The recent increase in crimes among young people, especially pupils and students, is a proven evidence of education failure, one education expert said.
Gian Tu Trung, Director of the Institute for Research on Educational Development, said young criminals were a result of people’s ignorance and lack of morality.
“Fighting among pupils is not a new issue. However, public concerns have been raised when the country has recently reported a rise in the number of savage and bloody school fights. The problem is that people in the neighbourhoods where these fights have taken place did nothing to stop the violence, but instead helped aggravate the situation,” Trung commented.
According to him, the government, school, family, society and the criminals themselves lacked morality.
“Education, especially teachers are to blame as they fail to act as someone like soul and intellectual experts who are to guide their students,” he commented.
He said that in order to develop good citizens, it’s necessary to not only to improve citizenship class and issues associated with morality, but to improve education programmes and methods as a whole.

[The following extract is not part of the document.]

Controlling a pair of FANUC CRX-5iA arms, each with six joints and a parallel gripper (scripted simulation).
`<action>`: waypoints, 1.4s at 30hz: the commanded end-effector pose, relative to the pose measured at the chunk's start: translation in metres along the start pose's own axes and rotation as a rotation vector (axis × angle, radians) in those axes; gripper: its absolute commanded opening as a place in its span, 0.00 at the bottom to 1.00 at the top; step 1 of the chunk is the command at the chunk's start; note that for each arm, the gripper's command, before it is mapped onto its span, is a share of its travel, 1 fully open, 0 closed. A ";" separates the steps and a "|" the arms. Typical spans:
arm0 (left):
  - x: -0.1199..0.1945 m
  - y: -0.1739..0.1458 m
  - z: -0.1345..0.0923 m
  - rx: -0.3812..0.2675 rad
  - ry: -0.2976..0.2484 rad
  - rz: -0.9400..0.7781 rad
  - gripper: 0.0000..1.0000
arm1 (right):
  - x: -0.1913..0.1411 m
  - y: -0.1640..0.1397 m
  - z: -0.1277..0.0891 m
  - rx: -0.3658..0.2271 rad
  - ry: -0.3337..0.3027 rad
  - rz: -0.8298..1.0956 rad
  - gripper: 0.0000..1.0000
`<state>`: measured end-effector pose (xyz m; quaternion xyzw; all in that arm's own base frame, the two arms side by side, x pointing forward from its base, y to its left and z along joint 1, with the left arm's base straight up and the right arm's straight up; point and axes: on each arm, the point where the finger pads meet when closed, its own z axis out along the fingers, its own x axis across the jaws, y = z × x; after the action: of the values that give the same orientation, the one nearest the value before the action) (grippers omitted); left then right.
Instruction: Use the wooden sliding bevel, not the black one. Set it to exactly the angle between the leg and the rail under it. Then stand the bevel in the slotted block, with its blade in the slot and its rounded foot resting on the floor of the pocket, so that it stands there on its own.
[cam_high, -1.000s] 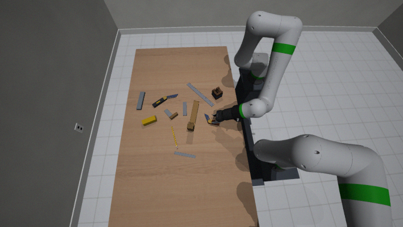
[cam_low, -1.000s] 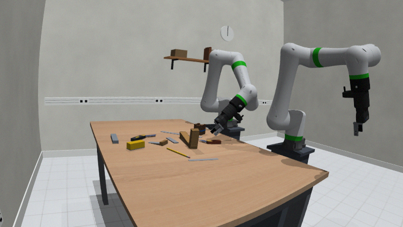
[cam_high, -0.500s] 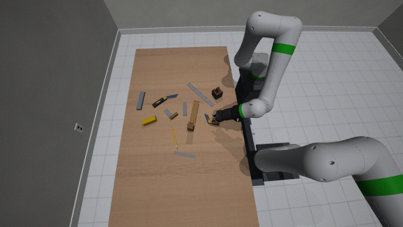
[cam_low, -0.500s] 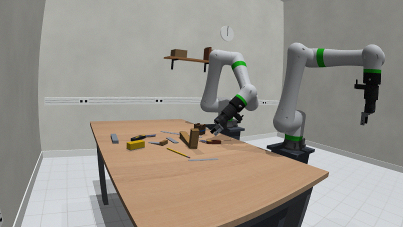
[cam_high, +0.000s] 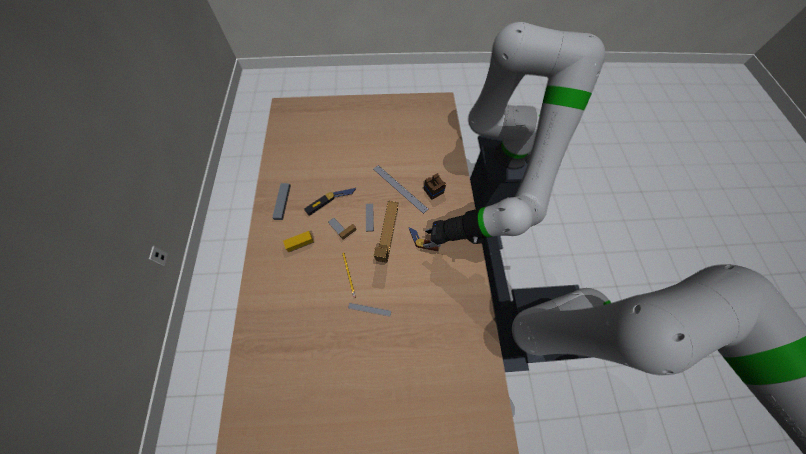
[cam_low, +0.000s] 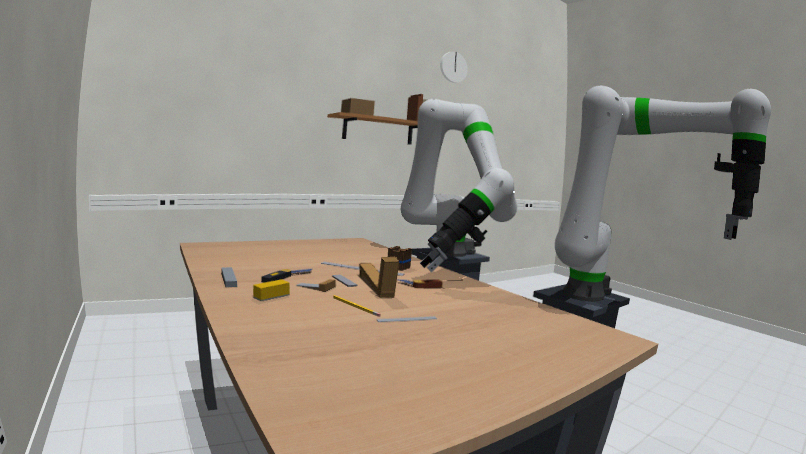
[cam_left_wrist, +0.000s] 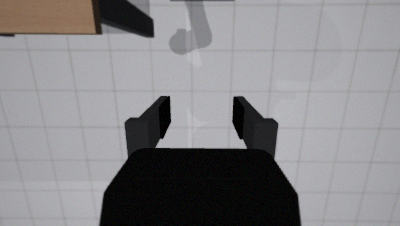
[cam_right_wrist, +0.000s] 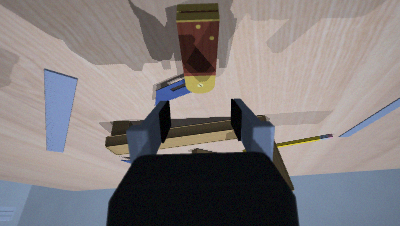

Textbooks for subjects taught at schools such as maths, physics and literature seem to just provide students with academic lessons for their future careers instead of providing them with practical skills to guide their behaviour in real life. Many students now are products of a shortcoming education, he claimed.
In order to improve the situation, it was necessary to conduct comprehensive education reforms so as to re-define what a good person would be, the expected final product of education and how to realise the target, he said.
“To this end, the roles of five major elements in the national education should be re-defined, including the government, school, teacher, family and learner. The role of the government should be supervision instead of enrolment or examination or textbook compiling. Schools and teachers have yet to complete their responsibilities when it comes to producing good textbooks and acting as a good instructor. Families tend to force their children to become someone they expect instead of providing them a chance to develop on their own,” he added.